Transcriber’s note: The book from which this introduction comes, was written by Tom Wintringham, based upon the experience of both Wintringham and Levy, but calling heavily upon Wintringham’s historical and theoretical knowledge. This introduction, not published in American post-war reprints of the book, acknowledges Wintringham’s authorship of the book.

Introduction
MANY thousands, perhaps hundreds of thousands, of the Home Guard know my friend “Yank” Levy. For those who have heard him, at the Osterley Park Training School for the Home Guard, at the first War Office School for Instructors of the Home Guard, or at the lectures he has been giving from one end of the country to another, “Yank” needs no introduction. This Canadian is without question the best lecturer—most convincing, most detailed and most practical—on the tactics of guerrilla warfare available in Britain.

But many of those who have heard him, and others to whom this booklet will come, may not have realized the basis of experience from which he talks and writes.

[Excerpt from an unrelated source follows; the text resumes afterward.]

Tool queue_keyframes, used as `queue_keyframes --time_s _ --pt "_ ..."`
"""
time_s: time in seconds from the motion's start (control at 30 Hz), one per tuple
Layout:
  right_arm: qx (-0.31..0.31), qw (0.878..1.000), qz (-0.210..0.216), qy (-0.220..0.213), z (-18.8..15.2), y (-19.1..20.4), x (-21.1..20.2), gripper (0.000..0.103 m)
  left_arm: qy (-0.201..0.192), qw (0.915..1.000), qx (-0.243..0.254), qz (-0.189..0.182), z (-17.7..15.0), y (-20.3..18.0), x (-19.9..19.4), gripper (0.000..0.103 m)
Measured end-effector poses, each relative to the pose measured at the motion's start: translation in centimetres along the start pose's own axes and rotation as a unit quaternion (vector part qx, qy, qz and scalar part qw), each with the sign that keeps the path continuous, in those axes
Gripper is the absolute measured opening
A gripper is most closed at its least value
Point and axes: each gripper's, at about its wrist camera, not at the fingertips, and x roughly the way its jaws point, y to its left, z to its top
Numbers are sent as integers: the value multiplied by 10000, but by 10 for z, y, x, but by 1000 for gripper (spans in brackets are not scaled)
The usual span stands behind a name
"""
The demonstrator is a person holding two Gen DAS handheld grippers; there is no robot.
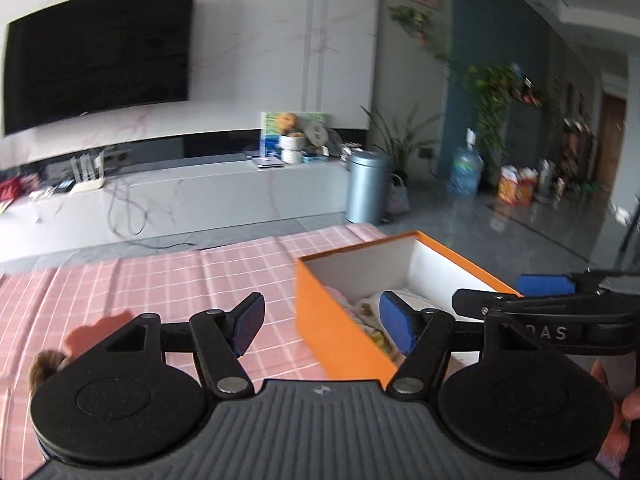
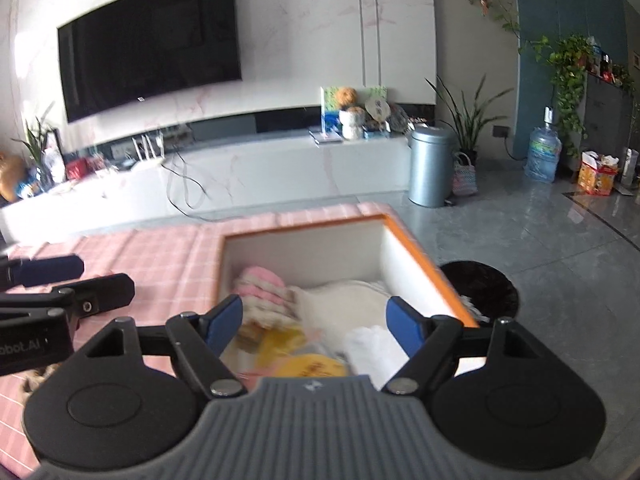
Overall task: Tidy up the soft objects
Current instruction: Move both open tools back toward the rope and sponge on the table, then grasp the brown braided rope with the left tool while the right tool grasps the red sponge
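An orange box (image 1: 340,332) with white inside walls stands on a pink checked tablecloth (image 1: 168,280). In the right wrist view the box (image 2: 424,264) holds several soft things: a pink and cream knit piece (image 2: 262,286), white fluffy cloth (image 2: 344,304), a white piece (image 2: 370,346) and yellow items (image 2: 308,364). My left gripper (image 1: 322,326) is open and empty over the box's left wall. My right gripper (image 2: 314,326) is open and empty above the box's contents. A pink soft thing (image 1: 96,330) and a brown furry thing (image 1: 44,366) lie on the cloth at the left.
A low white TV bench (image 2: 248,176) with a wall TV (image 2: 148,40) lies beyond the table. A grey metal bin (image 2: 430,166), plants and a water jug (image 2: 542,154) stand on the grey floor at the right. A black bin (image 2: 486,288) sits beside the box.
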Motion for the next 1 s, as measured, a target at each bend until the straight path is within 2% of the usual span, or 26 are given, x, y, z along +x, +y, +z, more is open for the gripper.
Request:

As soon as he was old enough to handle a weapon he was, to use his own words, “mixed up in Mexico”. He fought in the last Great War, in Palestine and in the desert beyond Jordan. He has taken part in some of the little “troubles” that have occasionally occurred south of Mexico; I shall not be more specific about these troubles, because I gather that a thirty years’ sentence for gun-running still makes him occasionally pensive. He served with the Inter national Brigade in Spain as an officer, and a very good one, in the battalion which I commanded. He was captured south of Madrid and spent about six months in General Franco’s prisons. Released by an exchange of prisoners, he had to be restrained by his friends from returning to Spain, and wrote to me from Canada a little later with the request that I should use my influence to get him a passport, so that he could come back to Spain. He volunteered to join the Canadian Army as soon as this war broke out, and was turned down for flat feet or hammer toes—or perhaps, more seriously, for his reputation as one of the most obstreperous leaders of Canada’s unemployed.

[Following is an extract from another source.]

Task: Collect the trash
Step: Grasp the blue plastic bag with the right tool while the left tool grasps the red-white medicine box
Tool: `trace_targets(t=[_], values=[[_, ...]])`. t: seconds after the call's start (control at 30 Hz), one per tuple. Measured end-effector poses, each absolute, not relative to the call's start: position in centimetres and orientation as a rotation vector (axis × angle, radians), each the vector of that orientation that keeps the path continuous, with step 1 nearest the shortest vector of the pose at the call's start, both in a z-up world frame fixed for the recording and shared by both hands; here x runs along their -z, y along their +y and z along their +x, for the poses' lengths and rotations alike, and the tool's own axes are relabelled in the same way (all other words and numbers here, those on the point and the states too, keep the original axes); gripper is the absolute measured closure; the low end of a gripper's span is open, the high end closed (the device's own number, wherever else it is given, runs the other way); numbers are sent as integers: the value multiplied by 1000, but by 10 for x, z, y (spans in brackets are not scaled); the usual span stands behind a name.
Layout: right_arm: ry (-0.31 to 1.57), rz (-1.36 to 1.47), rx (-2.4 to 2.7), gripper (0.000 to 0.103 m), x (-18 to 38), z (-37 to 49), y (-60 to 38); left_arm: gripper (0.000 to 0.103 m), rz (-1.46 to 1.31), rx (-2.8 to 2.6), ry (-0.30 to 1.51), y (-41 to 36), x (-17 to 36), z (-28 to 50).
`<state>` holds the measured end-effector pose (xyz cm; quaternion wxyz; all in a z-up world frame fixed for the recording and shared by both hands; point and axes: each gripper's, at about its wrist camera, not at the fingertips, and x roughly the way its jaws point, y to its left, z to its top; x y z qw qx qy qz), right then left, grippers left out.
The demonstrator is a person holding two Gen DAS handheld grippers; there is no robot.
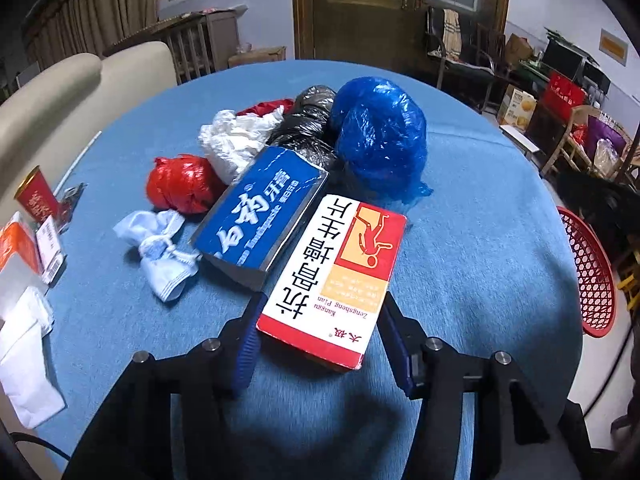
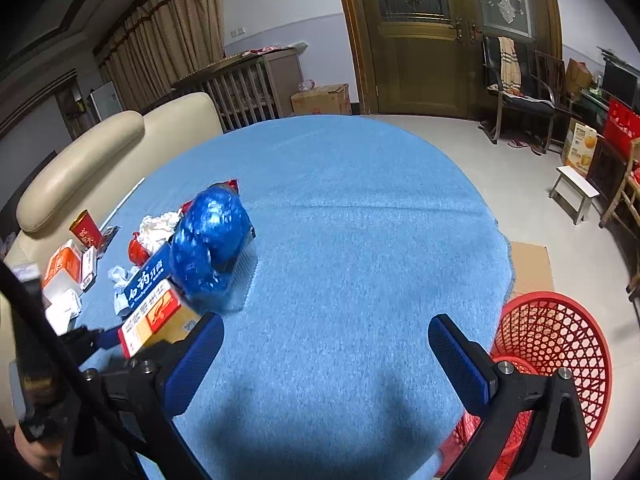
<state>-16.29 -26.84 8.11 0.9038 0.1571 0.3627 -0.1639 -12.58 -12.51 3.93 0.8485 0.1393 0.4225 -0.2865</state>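
Observation:
A red, white and orange medicine box [image 1: 332, 280] lies on the blue cloth between the fingers of my left gripper [image 1: 320, 320]. The jaws stand open on either side of its near end, apart from it. Behind it lie a blue toothpaste box [image 1: 260, 216], a blue plastic bag bundle [image 1: 380, 136], a black bag [image 1: 308, 128], white crumpled plastic [image 1: 236, 140], a red bag ball [image 1: 182, 184] and a white knotted bag [image 1: 160, 248]. My right gripper [image 2: 324, 344] is open and empty over bare cloth. The red mesh basket [image 2: 556, 356] stands just right of it.
The round table [image 2: 360, 220] is covered in blue cloth. At its left edge lie a red cup [image 1: 36, 200], orange and white packets [image 1: 20, 248] and tissues [image 1: 24, 352]. A beige sofa [image 2: 100, 152] stands left; chairs, a stool [image 2: 574, 192] and boxes stand right.

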Motion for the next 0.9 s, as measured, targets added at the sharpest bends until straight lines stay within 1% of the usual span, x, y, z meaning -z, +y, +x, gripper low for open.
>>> trace_targets(t=[0.2, 0.4, 0.57, 0.63, 0.67, 0.7, 0.73, 0.77, 0.8, 0.83, 0.9], values=[[751, 333, 287, 0, -87, -136, -259, 46, 190, 553, 872, -88, -53, -147], [762, 332, 209, 0, -94, -89, -236, 46, 138, 453, 848, -65, -53, -141], [796, 278, 201, 0, -92, -49, -217, 46, 98, 417, 842, -54, -55, -134], [811, 263, 204, 3, -89, -38, -213, 46, 81, 417, 844, -49, -56, -133], [823, 258, 203, 8, -86, -33, -211, 46, 74, 419, 844, -48, -56, -131], [842, 256, 202, 17, -81, -28, -210, 46, 72, 419, 843, -48, -56, -130], [854, 258, 200, 23, -78, -26, -210, 46, 70, 422, 843, -48, -56, -129], [872, 259, 198, 35, -74, -23, -210, 46, 66, 423, 843, -48, -55, -128], [898, 270, 191, 39, -68, -19, -211, 46, 65, 423, 841, -47, -56, -129], [899, 280, 189, 39, -66, -19, -212, 46, 63, 422, 836, -46, -57, -130], [883, 283, 189, 46, -67, -22, -213, 46, 57, 418, 830, -43, -61, -132]])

But “Yank” was not going to be kept out of it. At a time when our war had not really started, early in 1940, he worked his passage over here as one of the “black gang”, a stoker on a tramp steamer. Finding that there was no interesting fighting to get into, he continued to work at this job, possibly because it was the most dangerous he could then find. One of his ships went down a week after he left it. He left it to find some sort of war job in Britain. After trying such a job he came to help me at Osterley, and has been teaching the Home Guard ever since. He is still looking for a more interesting and exciting thing to do; any offers sent to him, care of the publisher of this book, will be given due consideration.

So much for the man. Now for the subject on which he writes. I believe guerrilla warfare to be an absolutely vital element in any formula for our victory.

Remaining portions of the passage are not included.